Task prompt: The response should reproduce exactly the lines from the top of the listing below through the one that contains "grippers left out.", and nothing else; pictures do not belong in it.

The data:
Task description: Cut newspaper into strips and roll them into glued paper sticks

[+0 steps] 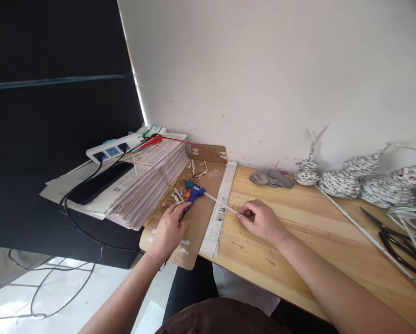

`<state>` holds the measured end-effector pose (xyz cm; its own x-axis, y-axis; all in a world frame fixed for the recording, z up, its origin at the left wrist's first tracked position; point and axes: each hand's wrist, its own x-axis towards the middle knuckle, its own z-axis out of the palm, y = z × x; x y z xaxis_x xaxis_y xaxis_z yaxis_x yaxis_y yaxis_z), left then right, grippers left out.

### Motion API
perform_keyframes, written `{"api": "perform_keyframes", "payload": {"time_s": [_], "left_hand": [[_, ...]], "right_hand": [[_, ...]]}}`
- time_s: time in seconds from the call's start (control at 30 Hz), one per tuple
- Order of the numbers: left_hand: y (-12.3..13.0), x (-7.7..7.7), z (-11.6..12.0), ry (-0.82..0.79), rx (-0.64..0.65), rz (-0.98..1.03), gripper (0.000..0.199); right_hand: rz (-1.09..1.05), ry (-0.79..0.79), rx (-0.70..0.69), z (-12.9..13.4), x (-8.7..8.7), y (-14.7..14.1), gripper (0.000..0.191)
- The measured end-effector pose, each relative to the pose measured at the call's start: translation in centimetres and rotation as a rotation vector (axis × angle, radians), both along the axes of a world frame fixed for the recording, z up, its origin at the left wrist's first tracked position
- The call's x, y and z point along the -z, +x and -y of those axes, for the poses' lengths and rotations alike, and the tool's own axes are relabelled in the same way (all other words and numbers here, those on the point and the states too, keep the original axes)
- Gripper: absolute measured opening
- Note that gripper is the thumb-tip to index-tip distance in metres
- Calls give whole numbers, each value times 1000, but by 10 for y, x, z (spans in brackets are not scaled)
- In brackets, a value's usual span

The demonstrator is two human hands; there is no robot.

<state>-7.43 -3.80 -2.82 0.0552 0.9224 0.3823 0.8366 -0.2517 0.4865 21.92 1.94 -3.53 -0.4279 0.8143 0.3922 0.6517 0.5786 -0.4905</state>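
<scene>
A blue hot glue gun lies over a brown cardboard sheet, its teal nozzle turned toward the far left. My left hand is closed around its handle. From the gun's back end a long whitish glue stick reaches to the right. My right hand pinches the stick's far end between thumb and fingertips, above the wooden table. Beneath the stick runs a stack of folded newspaper strips along the cardboard's right edge. Hardened glue scraps surround the nozzle.
At left, a tall newspaper stack carries a power strip, a black phone-like slab and black cables. Woven paper gourd shapes, a grey cloth and black scissors lie on the wooden table at right.
</scene>
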Motion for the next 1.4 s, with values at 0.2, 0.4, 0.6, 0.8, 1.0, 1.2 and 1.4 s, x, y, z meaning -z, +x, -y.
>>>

Response area:
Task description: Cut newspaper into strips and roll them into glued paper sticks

[+0 steps] 

`<state>` holds the measured end-effector pose (xyz cm; its own x-axis, y-axis; all in a world frame fixed for the recording, z up, its origin at the left wrist's first tracked position; point and axes: each hand's wrist, its own x-axis towards the middle knuckle, its own z-axis out of the palm, y = z × x; x y z xaxis_x xaxis_y xaxis_z yaxis_x yaxis_y yaxis_z), left then right, grippers left out.

Nothing further is needed for the answer.